> DIRECTIONS: In the entries that follow, the line with "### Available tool" opens the range and the line with "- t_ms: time" closes it; repeat that range exactly, both lines included.

[Extracted records]

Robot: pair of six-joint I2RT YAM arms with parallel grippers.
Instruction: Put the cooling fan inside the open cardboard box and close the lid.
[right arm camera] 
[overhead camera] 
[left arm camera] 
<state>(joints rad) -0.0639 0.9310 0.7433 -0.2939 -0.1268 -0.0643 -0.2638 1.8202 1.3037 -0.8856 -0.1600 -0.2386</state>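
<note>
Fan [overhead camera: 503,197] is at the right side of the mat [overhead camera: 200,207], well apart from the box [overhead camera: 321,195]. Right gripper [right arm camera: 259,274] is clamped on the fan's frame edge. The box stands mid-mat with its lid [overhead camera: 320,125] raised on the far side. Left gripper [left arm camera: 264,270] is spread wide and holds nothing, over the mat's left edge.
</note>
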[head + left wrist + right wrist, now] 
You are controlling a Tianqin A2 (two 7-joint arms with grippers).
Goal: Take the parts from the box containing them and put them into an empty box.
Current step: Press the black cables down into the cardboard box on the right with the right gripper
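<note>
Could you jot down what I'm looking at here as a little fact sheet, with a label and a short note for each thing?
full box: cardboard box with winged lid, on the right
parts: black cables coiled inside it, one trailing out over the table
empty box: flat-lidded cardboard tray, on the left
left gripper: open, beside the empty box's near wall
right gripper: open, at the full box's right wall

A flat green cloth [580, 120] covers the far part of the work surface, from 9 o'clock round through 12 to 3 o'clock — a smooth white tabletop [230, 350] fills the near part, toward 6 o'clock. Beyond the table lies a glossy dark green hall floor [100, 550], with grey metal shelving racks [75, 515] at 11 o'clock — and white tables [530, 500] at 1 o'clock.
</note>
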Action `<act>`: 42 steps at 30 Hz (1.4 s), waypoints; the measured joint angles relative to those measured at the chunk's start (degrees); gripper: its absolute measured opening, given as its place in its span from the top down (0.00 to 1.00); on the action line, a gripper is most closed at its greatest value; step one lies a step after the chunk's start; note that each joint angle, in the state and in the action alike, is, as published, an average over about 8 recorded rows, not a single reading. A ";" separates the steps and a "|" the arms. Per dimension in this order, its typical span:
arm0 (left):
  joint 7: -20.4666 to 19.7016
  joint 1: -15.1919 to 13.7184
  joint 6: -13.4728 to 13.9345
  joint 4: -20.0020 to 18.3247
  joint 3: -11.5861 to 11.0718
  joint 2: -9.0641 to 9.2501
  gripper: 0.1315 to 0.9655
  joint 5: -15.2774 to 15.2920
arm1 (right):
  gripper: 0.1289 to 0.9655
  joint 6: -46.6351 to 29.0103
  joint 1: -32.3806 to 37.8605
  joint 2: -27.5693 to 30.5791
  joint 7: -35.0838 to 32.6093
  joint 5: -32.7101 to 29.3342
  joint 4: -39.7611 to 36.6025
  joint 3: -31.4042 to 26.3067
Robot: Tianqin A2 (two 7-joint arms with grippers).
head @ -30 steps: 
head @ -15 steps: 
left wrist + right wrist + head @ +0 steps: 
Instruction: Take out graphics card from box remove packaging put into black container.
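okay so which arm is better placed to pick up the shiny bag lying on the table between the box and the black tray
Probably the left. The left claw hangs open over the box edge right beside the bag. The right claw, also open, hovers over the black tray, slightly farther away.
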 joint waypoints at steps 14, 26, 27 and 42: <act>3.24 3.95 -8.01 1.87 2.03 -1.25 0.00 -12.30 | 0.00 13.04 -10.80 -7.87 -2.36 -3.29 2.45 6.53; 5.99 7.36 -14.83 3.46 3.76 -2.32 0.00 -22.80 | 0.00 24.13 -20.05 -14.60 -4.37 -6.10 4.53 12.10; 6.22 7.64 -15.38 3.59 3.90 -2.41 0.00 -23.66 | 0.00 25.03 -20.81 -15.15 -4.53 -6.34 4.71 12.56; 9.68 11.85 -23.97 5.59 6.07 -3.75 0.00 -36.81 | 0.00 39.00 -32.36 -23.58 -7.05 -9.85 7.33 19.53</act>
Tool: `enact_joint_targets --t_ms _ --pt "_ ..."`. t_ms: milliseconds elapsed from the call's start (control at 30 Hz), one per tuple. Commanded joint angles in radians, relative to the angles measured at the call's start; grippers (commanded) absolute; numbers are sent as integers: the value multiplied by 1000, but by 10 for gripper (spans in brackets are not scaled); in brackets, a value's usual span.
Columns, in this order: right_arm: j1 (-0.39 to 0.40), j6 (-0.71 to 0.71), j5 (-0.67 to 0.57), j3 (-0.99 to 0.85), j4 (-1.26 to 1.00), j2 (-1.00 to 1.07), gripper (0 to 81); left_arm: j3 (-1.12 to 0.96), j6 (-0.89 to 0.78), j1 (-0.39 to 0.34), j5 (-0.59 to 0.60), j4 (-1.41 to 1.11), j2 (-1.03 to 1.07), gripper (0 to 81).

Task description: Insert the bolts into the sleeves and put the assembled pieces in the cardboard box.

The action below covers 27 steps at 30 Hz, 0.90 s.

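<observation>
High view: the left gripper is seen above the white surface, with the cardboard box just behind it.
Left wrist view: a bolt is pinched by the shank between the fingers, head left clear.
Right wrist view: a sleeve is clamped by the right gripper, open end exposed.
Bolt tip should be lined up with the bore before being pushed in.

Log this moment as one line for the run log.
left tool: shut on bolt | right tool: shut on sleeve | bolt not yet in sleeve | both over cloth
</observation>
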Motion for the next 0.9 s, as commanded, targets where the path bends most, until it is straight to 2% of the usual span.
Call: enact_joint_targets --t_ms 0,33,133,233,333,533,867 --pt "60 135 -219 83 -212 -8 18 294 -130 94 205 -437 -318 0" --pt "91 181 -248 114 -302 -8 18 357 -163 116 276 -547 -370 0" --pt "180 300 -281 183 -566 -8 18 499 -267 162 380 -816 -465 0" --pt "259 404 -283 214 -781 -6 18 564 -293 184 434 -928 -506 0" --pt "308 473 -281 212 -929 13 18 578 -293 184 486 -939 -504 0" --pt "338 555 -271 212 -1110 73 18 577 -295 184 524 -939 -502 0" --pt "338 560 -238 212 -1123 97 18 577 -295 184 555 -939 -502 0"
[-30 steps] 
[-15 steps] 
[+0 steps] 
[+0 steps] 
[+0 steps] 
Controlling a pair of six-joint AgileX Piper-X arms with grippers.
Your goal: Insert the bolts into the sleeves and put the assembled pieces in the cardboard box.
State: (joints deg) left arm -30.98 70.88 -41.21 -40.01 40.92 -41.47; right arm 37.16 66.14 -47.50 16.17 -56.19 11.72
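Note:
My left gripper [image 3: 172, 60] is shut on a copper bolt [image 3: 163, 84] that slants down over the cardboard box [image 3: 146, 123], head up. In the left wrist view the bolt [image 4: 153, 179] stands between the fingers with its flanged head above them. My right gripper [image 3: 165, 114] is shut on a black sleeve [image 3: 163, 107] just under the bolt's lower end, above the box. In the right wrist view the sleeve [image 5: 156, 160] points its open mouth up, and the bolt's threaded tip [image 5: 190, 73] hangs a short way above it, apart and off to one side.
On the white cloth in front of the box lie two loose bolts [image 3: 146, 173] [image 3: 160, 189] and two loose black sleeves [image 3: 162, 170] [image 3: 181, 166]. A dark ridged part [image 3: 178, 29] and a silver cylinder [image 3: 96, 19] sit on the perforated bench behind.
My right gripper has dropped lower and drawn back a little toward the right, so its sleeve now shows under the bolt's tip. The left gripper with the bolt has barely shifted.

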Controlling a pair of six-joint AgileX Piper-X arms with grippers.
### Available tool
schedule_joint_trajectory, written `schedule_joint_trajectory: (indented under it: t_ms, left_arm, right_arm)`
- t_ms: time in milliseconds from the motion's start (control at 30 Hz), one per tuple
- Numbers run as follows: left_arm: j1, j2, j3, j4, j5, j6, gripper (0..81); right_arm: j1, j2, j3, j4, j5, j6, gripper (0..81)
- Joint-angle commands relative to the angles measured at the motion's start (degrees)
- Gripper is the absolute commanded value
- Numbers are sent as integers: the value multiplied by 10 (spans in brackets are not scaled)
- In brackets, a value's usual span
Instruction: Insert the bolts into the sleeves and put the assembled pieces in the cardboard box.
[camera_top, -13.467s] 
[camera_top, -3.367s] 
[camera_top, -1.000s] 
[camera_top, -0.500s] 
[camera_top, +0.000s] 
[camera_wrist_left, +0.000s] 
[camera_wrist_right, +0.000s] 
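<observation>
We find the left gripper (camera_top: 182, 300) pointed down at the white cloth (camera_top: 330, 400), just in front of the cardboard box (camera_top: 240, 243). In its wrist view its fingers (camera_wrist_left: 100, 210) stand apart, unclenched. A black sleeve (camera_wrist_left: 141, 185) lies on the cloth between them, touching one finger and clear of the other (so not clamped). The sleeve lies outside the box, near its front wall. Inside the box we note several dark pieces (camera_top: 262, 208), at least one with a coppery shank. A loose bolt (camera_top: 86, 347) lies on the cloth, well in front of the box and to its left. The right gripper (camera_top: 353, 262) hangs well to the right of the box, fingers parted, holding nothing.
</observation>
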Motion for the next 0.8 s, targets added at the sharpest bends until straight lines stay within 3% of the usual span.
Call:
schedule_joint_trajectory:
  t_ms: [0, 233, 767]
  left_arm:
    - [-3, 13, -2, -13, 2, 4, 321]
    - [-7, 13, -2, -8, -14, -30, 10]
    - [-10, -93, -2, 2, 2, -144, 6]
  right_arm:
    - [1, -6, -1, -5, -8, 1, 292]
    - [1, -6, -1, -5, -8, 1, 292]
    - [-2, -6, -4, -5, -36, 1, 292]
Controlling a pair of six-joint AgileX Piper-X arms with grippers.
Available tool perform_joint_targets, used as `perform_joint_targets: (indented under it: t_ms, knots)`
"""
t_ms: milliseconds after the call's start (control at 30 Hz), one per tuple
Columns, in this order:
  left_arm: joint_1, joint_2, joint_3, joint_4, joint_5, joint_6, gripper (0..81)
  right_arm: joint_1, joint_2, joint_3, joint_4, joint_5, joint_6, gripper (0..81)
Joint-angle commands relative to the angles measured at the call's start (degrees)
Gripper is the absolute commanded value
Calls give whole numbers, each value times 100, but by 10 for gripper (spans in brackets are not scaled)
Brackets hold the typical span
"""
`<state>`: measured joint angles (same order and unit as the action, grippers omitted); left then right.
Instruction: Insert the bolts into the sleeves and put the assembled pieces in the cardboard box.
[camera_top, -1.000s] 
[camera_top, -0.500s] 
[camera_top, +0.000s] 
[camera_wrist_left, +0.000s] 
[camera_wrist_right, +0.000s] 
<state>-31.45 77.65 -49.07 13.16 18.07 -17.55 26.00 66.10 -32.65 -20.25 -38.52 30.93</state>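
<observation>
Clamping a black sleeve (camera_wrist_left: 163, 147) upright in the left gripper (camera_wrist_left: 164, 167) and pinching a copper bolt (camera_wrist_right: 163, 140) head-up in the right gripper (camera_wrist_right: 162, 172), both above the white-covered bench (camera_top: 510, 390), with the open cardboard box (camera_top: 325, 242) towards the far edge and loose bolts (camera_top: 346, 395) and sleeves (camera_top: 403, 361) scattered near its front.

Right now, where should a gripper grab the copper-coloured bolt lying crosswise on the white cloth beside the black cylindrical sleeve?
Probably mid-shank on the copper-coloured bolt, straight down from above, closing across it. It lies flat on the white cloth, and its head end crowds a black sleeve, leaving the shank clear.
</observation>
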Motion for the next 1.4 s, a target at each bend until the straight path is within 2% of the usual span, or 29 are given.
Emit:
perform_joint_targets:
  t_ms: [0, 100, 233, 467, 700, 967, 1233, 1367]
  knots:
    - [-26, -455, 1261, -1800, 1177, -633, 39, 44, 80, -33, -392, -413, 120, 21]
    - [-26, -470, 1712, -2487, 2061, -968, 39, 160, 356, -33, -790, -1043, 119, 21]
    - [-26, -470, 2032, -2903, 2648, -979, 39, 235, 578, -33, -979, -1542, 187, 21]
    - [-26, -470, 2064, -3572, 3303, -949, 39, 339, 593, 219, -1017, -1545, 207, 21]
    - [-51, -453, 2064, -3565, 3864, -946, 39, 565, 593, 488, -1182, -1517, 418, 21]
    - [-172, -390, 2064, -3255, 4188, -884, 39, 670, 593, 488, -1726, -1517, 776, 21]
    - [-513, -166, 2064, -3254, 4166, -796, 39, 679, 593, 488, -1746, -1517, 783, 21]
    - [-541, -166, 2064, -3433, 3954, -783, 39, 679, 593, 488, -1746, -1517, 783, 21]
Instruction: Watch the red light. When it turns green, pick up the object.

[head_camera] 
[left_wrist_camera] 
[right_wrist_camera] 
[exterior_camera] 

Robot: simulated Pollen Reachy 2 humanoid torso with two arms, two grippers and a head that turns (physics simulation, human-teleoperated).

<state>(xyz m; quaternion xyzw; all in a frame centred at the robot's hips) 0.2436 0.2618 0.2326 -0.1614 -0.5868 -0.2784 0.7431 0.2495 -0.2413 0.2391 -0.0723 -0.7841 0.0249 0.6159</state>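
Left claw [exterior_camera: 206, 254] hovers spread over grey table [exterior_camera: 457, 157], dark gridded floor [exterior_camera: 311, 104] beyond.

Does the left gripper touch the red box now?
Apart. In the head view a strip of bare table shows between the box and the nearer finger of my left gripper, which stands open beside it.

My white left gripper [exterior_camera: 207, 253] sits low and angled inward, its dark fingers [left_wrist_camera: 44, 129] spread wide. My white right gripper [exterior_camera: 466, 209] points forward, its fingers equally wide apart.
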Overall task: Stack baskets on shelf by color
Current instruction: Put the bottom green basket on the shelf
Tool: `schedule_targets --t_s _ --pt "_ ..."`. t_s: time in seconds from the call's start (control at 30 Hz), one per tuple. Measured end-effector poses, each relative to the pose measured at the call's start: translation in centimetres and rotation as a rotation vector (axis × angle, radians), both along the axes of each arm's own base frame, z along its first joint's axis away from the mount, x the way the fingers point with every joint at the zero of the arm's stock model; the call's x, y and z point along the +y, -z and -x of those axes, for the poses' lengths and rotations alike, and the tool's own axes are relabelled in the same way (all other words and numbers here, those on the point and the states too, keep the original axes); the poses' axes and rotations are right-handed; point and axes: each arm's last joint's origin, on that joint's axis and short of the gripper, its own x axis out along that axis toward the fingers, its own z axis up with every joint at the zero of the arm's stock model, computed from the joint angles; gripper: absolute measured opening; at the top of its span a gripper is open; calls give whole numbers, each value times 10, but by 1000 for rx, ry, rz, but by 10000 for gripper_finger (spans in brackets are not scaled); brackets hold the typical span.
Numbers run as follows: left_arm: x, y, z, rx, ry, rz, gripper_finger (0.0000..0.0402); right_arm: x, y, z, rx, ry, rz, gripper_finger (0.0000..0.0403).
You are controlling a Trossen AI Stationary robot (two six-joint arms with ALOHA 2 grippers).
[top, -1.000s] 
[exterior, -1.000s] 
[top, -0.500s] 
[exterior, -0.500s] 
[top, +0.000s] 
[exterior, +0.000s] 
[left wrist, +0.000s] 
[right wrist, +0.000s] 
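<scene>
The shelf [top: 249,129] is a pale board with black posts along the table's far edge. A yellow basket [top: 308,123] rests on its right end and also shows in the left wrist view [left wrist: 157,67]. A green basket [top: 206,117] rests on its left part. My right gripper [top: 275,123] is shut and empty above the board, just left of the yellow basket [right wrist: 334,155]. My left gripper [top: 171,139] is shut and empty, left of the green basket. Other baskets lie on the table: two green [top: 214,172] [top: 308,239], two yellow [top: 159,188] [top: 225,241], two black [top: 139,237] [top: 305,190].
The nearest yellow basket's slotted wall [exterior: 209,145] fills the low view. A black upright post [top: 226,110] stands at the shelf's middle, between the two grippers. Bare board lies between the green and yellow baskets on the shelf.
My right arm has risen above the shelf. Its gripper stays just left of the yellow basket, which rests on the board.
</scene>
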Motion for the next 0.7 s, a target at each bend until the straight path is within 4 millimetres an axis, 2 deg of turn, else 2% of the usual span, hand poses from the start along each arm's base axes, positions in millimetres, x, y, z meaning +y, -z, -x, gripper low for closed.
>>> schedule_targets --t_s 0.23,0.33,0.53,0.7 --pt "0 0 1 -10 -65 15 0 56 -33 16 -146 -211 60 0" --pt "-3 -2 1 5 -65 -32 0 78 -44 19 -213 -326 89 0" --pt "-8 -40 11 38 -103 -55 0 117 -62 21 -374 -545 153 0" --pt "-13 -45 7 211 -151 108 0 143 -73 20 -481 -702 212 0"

> FINISHED TASK:
### Available tool
schedule_joint_trajectory, written `schedule_joint_trajectory: (indented under it: t_ms, left_arm, right_arm)`
- t_ms: time in milliseconds from the motion's start (control at 30 Hz), one per tuple

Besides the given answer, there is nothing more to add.